***** Provided records *****

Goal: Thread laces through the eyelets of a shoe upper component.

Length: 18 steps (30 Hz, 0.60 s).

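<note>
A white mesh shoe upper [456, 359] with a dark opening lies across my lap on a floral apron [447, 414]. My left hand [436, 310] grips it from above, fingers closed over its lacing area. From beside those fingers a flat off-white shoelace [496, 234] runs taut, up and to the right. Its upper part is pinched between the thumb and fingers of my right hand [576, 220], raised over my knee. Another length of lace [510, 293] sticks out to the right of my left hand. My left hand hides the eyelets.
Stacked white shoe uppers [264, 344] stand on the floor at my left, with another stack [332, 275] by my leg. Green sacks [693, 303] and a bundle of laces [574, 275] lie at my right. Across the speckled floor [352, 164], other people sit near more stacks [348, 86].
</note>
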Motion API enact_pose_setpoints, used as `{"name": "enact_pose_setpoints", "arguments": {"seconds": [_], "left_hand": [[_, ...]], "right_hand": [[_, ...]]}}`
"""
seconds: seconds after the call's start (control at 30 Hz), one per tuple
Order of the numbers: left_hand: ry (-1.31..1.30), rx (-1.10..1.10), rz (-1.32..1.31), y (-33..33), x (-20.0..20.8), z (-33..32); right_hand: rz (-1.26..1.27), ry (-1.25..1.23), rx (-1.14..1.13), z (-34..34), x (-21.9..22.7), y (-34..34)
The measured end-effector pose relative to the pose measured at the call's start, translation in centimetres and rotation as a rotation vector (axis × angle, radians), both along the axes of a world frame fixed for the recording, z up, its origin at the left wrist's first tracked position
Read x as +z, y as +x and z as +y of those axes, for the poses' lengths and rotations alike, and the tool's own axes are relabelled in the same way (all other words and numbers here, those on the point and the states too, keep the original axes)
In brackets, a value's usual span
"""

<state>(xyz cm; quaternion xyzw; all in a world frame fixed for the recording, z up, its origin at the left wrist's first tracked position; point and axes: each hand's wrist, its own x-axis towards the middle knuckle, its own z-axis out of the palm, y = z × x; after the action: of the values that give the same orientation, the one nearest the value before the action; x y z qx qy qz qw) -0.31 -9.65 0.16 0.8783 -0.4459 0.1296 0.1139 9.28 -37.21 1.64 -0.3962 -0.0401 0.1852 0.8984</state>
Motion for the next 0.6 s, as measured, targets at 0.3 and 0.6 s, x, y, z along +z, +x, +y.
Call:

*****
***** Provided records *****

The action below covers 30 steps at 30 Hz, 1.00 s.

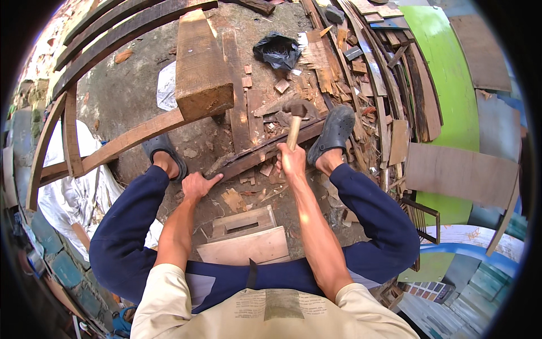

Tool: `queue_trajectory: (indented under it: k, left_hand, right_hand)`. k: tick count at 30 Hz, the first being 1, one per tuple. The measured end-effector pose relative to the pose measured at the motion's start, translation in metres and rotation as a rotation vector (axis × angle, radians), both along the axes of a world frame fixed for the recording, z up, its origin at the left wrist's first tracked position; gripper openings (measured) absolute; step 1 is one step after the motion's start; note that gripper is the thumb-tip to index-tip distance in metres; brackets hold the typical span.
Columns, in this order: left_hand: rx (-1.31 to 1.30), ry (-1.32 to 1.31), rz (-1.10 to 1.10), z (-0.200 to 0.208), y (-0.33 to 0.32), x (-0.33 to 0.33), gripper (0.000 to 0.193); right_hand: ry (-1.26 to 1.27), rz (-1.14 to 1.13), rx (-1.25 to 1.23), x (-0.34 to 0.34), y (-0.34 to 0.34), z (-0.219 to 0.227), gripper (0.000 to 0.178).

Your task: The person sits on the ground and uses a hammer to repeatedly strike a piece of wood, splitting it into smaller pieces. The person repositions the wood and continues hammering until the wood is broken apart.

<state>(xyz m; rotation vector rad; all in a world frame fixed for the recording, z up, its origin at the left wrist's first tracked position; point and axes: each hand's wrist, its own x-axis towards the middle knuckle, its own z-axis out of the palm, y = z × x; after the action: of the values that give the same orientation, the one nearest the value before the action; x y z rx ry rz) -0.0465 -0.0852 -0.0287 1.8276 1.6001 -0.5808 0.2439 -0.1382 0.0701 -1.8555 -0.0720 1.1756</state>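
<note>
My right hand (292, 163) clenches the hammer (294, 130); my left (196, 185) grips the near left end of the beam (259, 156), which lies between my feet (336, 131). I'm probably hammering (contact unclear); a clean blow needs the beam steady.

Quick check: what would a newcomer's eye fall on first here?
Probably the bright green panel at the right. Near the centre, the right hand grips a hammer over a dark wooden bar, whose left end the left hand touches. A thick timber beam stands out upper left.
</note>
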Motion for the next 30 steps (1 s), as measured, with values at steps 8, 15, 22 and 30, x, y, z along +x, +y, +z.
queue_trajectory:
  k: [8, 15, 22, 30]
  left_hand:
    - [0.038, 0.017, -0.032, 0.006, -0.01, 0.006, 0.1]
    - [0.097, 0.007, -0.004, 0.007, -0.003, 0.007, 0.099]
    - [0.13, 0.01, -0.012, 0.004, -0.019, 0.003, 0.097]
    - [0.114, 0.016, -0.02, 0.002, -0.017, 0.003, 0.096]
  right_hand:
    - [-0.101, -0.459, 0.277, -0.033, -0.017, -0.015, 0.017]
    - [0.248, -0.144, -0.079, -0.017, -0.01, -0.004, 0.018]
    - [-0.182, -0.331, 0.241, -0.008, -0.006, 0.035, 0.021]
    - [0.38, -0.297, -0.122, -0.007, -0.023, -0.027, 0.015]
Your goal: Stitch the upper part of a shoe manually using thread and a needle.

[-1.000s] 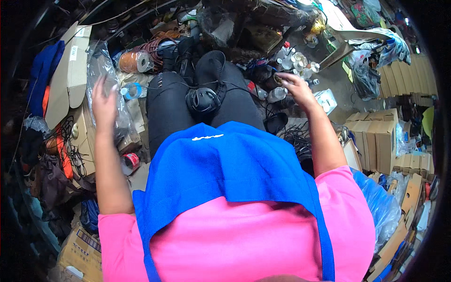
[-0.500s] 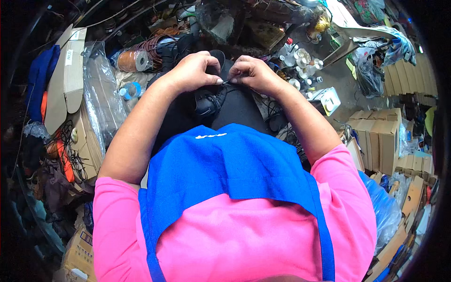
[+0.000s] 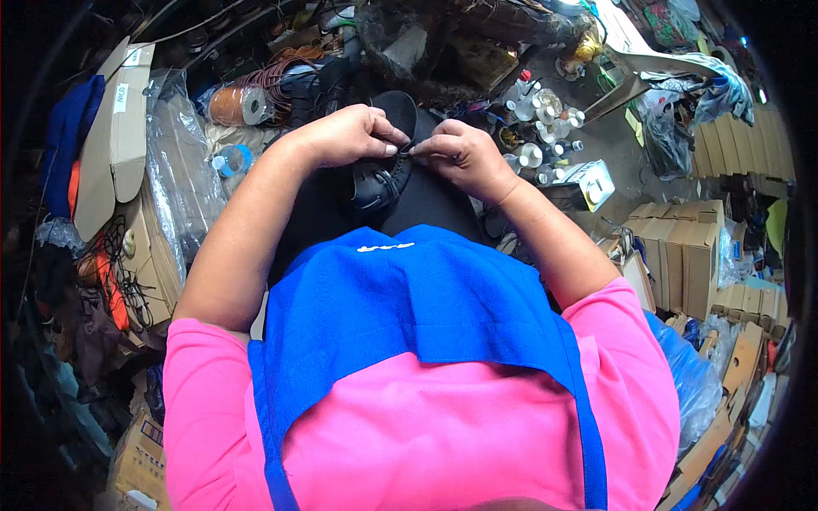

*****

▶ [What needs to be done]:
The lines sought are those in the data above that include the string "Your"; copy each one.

▶ [Response below]:
Your task: The person sits on the ground and uses a hammer to repeatedly strike a piece of wood, splitting it into smaller pieces. The person repositions the wood and continues hammering until the wood is broken apart.
Your goal: Stitch the upper part of a shoe manually using thread and a needle.

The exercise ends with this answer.